Diversi ma uguali
L’ex Presidente della Corte Costituzionale, Giovanni Maria Flick, parla di uno dei valori fondamentali della nostra Repubblica: “Attenzione a non confondere disuguaglianza e diversità”
Mariachiara Genco, 20 anni | 30 January 2020

Il termine “uguaglianza” è frequentemente dibattuto nella nostra quotidianità. Eppure all’atto pratico non sembra essere compreso. Le riflessioni sul tema vengono scambiate per banale buonismo, e parlandone è facile sfociare nel pietismo. Ma cosa significa realmente? Lo chiedo ad un uomo che ha dedicato la propria vita allo studio dei diritti umani: Giovanni Maria Flick, Ministro della Giustizia con il governo Prodi I e Presidente della Corte Costituzionale dal 2008 al 2009. 

 

Cosa significa uguaglianza, e cosa significa essere eguali davanti alla legge?

Ne parla l’articolo 3 della nostra Costituzione con parole molto belle e impegnative. L’esperienza ci insegna che la legge è uguale per tutti, ma non tutti troppo spesso sono uguali per la legge. Per questo la Costituzione affianca all’uguaglianza formale la pari dignità sociale di tutti, compresi i cittadini stranieri, a cui – in base all’articolo 10 – viene riconosciuto il diritto d’asilo. Questo vuol dire equiparare completamente i cittadini e gli stranieri per quanto riguarda i diritti fondamentali. Non può esistere l’affermazione “prima gli italiani”, e la Corte Costituzionale l’ha ribadito più volte. Quindi l’uguaglianza ha anche un significato sostanziale oltre che formale, poiché a tutti spetta il medesimo rispetto reciproco, indipendentemente dalle condizioni che possono generare differenze.

Quali sono, secondo lei, le forme più emblematiche di disuguaglianza nella società contemporanea italiana?

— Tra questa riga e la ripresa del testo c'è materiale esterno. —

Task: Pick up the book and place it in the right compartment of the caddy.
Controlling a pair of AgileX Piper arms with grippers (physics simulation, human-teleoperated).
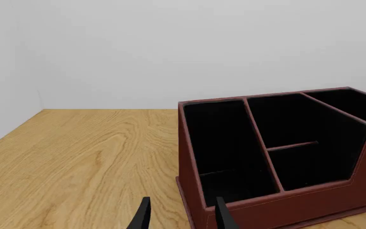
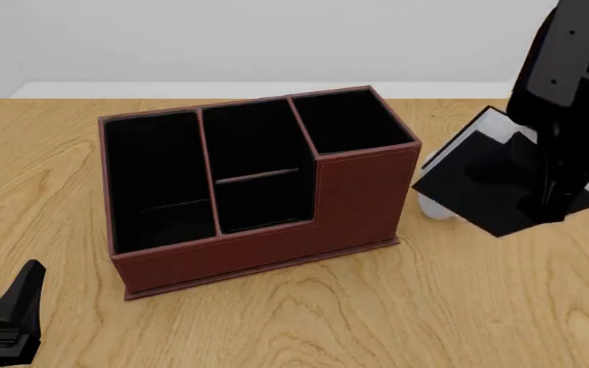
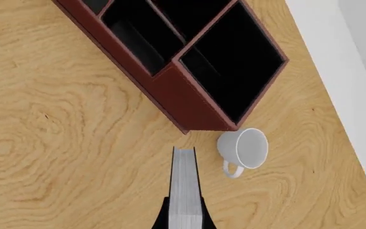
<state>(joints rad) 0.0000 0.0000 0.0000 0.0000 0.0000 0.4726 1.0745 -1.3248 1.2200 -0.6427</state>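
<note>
Right tool (image 3: 184, 217) clamped on unmarked black book (image 2: 484, 180), lifted beside caddy (image 2: 346, 199), left tool (image 1: 181, 214) parted

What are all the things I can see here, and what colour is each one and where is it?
caddy: one, reddish-brown with black inside, three sections, middle of the table.
right compartment: one, black-lined, tallest end of the caddy, nothing seen in it.
book: one, black covers with white page edges, held in the air to the right of the caddy.
mug: one, white, on the table beside the caddy's tall end.
table: one, light wood.
right gripper: one, black, jaws shut on the book.
left gripper: one, black, jaws open, low over the table near the caddy's left end.
</note>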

È fondamentale innanzitutto distinguere tra disuguaglianza e diversità; l’equilibrio tra uguaglianza e diversità deve essere tutelato e occorre che quest’ultima non si trasformi in sopraffazione e discriminazione, come avviene per esempio per ebrei, donne e migranti, la cui diversità finisce per risolversi in discriminazione. La Costituzione tiene presenti queste difficoltà e si pone un obiettivo molto importante: quello di rimuovere gli ostacoli (come lingua, sesso, religione, razza). 

 

Per quanto riguarda la figura del migrante, quali sono le possibili strategie per rimuovere gli ostacoli all’integrazione, come la Costituzione stessa ci impone?

Il problema nasce quando non si tratta più di accoglienza di singoli ma diventa un discorso di masse che si spostano: il problema diventa talmente grande che non può farsene carico un solo Paese. Si tratta di trovare soluzioni che tengano conto che i nostri ottomila chilometri di costa sono un confine europeo, non solo italiano. E da qui il problema dell’eventuale ripartizione dei migranti, che deve essere affrontata senza eccessi: tanto il pietismo quanto la spietatezza sono pericolosi.

 

I singoli cittadini come possono dare attuazione a questo importante principio di eguaglianza?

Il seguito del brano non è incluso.